Thats going to be a nice pen MM. i really like that flooring idea.


----------



## jimbo4116

How are you going to clean under them?

Just wondering.

I have seen one built similar with rubber coated pig grates.
The had a shelf below of treated plywood to catch the droppings and urine that could be washed down into a drum.


----------



## rabbitrunner58

That floor looks like it's some good stuff. Hope it work out good for you.


----------



## mallymaster4

jimbo4116 said:


> How are you going to clean under them?
> 
> Just wondering.
> 
> I have seen one built similar with rubber coated pig grates.
> The had a shelf below of treated plywood to catch the droppings and urine that could be washed down into a drum.



I have two options. 

Option #1 is to set it up on a concrete slab i already have and instill a mini-septic line.

Option #2 Mesh tarp material so the water can drain through and I can pick up when accumulation occurs.


----------



## Prorain

How much are you gonna have tied up in this kennel???????????I'm gonna do one but for hounds.

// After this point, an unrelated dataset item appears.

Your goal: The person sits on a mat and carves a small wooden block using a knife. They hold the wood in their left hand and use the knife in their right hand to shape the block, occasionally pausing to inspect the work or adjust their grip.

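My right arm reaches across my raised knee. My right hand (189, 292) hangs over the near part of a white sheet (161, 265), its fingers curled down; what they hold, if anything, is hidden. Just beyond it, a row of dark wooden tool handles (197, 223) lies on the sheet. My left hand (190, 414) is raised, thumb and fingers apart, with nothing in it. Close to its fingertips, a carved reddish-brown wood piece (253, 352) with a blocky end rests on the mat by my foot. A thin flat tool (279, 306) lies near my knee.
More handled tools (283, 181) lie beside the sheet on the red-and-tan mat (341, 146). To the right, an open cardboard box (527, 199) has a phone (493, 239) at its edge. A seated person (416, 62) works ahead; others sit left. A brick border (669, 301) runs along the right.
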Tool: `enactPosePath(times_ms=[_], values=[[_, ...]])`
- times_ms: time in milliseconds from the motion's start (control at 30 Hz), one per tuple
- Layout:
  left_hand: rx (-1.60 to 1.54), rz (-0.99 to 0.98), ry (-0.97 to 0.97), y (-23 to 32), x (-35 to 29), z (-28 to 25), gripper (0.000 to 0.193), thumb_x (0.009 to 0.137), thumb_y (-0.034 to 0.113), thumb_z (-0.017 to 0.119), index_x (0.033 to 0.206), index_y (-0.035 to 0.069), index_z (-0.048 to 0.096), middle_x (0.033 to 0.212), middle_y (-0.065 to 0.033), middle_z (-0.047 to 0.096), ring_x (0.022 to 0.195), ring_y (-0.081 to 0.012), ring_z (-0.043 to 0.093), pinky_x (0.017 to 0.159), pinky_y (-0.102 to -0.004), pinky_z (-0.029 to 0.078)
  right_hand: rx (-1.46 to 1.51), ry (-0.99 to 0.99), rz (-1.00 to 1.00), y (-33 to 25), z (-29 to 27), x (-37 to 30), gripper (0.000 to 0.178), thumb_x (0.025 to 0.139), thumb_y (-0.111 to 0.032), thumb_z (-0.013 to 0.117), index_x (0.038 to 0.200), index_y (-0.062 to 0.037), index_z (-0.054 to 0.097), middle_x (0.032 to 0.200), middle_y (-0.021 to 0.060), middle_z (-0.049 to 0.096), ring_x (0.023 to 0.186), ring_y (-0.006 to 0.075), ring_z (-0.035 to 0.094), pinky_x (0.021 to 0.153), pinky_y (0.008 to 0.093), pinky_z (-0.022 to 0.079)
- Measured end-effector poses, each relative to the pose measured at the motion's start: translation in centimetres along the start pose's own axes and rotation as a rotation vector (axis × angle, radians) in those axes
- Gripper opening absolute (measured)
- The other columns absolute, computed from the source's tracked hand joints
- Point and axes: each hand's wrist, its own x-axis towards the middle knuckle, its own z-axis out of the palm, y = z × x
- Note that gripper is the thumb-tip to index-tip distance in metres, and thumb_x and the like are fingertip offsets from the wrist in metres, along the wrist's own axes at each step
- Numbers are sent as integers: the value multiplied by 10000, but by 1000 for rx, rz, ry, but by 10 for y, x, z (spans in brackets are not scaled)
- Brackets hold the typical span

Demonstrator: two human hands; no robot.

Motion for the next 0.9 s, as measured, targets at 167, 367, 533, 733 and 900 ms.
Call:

The flooring I found was at Greenhouse Megastore and is 24" X 48" for 14.98 thanks for the idea I was gonna use the breadman racks that they bring there bread in on.But Not Now

I have a buddy who does hvac work comm/ind tin knocker we are gonna put 18 gauge metal up under mine on a slope from o/s to middle to either a bucket w/holes or to a small septic system if I can get it in w/o anyone paying to much attention I live in the city.
I am gonna do a auto. washdown setting up my yard sprinkler to water and to wash down kennels twice a day I already have this on my kennel now but it is unable to was the pooooooo away.But they get plenty of water for summertime


----------



## kfoskey

Looking good Garrett. How much you think you're gonna have in it when complete?


----------



## mallymaster4

Prorain said:


> How much are you gonna have tied up in this kennel???????????I'm gonna do one but for hounds.
> 
> 
> 
> The flooring I found was at Greenhouse Megastore and is 24" X 48" for 14.98 thanks for the idea I was gonna use the breadman racks that they bring there bread in on.But Not Now
> 
> I have a buddy who does hvac work comm/ind tin knocker we are gonna put 18 gauge metal up under mine on a slope from o/s to middle to either a bucket w/holes or to a small septic system if I can get it in w/o anyone paying to much attention I live in the city.
> I am gonna do a auto. washdown setting up my yard sprinkler to water and to wash down kennels twice a day I already have this on my kennel now but it is unable to was the pooooooo away.But they get plenty of water for summertime




The only thing i would be concerned about with washing your kennel down so much is the fact that it never gets to dry out. The wet/moist conditions is perfect breeding grounds for bacteria, disease, and infection.


----------



## mallymaster4

To everyone interested, I got my flooring from a company out of Mobile, Alabama.  The sections are 24"x48" and were $11.48 a section.

The overall cost in this setup if i had someone else do it would be around $1500 

Pen cost me about $550 to build plus the time put in.

If anyone is interested, may build a few for others.  Can build different size pens as well.  This one is an 8x10


----------



## kev07

*dog pen*



mallymaster4 said:


> To everyone interested, I got my flooring from a company out of Mobile, Alabama.  The sections are 24"x48" and were $11.48 a section.
> 
> The overall cost in this setup if completed by someone else would be around $1500
> 
> 
> Pen cost me about $500 to build plus the time put in.
> 
> If anyone is interested, may build a few for others.  Can build different size pens as well.  This one is an 8x10


how much for a 4x12


----------



## T.P.

Better get that pen to her final resting place before it gets too much heavier, or else you might poop urself trying to move it.

Nah, just kidding, it looks real gooood and it should last for a very long time. Also looks like you might have done some carpentry work a time or two before....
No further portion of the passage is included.